Aim of the exercise: For the data below, work out the number of lines containing the string "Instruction" and answer with that number only.

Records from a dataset
....

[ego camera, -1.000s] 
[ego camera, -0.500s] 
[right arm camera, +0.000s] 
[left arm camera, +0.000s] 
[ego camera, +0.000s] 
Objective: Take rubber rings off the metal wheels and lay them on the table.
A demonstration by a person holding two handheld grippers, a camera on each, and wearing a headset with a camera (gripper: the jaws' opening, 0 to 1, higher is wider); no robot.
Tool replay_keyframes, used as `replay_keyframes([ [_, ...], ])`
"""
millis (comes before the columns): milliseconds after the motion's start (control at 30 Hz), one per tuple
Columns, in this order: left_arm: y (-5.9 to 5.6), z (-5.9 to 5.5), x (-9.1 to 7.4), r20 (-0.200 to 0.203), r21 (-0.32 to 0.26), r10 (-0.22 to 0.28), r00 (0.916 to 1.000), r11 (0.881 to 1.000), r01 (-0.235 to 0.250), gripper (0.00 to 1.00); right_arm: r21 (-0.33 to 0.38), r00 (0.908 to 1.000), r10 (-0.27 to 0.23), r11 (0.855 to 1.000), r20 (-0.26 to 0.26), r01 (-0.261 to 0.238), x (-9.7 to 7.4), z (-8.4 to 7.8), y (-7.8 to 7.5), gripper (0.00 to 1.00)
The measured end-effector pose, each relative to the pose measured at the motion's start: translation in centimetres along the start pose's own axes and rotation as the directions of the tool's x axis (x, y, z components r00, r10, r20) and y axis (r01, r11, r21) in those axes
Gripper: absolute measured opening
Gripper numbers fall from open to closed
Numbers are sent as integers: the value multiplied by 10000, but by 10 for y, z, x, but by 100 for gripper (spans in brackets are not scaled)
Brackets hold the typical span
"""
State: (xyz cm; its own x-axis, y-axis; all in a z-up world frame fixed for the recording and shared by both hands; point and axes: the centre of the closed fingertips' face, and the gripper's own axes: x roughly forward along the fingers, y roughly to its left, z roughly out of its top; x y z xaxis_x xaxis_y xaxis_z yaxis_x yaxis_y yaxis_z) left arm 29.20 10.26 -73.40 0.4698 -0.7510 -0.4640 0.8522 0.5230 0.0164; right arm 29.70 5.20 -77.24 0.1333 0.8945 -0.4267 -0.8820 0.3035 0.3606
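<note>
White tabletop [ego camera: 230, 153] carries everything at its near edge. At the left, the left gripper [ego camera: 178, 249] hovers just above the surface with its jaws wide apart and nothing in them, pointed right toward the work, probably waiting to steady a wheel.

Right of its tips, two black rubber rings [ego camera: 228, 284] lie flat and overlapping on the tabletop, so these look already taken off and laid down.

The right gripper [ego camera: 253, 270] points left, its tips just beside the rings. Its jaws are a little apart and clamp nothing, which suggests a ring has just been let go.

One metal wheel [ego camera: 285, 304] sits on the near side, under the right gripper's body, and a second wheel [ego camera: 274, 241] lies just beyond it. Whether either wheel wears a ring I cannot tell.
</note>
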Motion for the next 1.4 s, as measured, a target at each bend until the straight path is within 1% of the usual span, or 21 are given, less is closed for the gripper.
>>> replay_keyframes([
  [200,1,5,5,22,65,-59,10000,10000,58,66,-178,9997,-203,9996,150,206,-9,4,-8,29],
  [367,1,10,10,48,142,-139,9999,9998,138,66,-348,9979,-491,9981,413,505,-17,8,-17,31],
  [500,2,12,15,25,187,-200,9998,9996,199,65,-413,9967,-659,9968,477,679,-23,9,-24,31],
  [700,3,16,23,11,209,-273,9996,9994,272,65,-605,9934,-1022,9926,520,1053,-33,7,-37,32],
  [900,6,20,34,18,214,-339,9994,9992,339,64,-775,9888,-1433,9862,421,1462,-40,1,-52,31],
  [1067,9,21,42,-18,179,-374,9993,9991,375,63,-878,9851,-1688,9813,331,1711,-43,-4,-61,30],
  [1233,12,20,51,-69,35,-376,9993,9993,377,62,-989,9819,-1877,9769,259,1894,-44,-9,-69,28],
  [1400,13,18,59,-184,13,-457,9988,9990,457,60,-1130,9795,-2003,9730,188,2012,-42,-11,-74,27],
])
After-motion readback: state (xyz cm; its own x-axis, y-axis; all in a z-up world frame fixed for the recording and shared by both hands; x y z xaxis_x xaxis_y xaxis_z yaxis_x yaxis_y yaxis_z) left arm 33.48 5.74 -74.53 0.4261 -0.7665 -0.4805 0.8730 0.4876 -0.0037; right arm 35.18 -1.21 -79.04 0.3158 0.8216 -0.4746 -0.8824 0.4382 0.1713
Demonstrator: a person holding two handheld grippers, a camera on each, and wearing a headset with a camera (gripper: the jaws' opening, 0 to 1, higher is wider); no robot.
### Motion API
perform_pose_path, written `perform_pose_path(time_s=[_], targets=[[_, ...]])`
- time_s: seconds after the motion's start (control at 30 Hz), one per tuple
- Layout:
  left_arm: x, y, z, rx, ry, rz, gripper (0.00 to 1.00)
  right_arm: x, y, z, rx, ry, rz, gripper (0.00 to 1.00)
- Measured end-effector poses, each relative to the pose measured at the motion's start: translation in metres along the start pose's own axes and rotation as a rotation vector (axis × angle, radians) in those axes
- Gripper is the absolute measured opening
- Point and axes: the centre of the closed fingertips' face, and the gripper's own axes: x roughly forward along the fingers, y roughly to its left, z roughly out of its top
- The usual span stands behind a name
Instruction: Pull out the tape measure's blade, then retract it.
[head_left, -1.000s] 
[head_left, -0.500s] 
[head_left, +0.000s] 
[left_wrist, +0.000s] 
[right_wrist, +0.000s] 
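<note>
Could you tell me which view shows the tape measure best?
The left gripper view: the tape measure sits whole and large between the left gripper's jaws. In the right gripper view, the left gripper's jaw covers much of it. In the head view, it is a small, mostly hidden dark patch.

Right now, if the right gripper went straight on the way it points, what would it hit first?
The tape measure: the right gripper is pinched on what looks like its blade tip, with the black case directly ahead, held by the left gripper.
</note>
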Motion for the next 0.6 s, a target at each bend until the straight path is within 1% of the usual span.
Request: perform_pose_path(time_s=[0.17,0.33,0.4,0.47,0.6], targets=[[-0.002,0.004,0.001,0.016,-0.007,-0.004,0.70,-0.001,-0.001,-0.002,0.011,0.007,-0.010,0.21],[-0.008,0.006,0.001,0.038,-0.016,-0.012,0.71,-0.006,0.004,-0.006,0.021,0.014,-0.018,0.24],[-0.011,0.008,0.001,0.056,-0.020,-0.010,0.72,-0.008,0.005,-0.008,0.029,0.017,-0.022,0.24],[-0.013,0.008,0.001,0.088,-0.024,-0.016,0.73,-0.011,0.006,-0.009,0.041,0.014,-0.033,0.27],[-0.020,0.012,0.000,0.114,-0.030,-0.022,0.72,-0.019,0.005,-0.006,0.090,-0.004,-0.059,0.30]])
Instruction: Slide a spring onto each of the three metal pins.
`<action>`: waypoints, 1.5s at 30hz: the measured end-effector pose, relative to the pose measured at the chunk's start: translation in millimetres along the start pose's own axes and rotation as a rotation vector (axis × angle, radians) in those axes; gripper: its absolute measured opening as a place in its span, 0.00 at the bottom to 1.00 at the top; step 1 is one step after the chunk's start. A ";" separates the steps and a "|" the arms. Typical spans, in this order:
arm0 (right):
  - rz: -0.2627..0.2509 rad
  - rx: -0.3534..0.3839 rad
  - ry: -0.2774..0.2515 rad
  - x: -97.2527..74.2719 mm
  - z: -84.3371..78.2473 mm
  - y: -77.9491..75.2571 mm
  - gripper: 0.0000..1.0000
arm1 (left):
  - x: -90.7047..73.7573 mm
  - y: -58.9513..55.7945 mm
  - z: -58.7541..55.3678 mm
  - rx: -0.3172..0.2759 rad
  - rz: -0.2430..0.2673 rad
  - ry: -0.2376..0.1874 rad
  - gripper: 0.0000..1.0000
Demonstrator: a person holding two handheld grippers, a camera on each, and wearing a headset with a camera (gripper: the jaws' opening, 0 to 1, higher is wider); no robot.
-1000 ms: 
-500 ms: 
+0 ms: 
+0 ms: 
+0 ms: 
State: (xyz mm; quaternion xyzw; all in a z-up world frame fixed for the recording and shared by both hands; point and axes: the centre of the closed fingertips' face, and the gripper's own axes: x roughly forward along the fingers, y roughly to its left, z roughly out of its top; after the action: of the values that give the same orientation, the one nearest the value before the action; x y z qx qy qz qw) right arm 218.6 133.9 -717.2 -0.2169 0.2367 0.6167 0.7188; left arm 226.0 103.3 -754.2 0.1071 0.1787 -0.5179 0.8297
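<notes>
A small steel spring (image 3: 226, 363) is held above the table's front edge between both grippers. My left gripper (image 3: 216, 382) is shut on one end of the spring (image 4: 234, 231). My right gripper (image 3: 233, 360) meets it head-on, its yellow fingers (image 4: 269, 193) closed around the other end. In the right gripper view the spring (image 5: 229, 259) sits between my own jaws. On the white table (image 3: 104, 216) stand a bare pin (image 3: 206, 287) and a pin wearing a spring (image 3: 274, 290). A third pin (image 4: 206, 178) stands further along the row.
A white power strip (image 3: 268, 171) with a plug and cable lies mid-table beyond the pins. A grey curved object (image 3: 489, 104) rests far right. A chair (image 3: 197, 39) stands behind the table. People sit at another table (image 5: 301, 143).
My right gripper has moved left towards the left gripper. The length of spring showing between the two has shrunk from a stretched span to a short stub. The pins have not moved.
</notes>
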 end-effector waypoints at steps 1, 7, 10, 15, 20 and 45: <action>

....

Solved problem: 2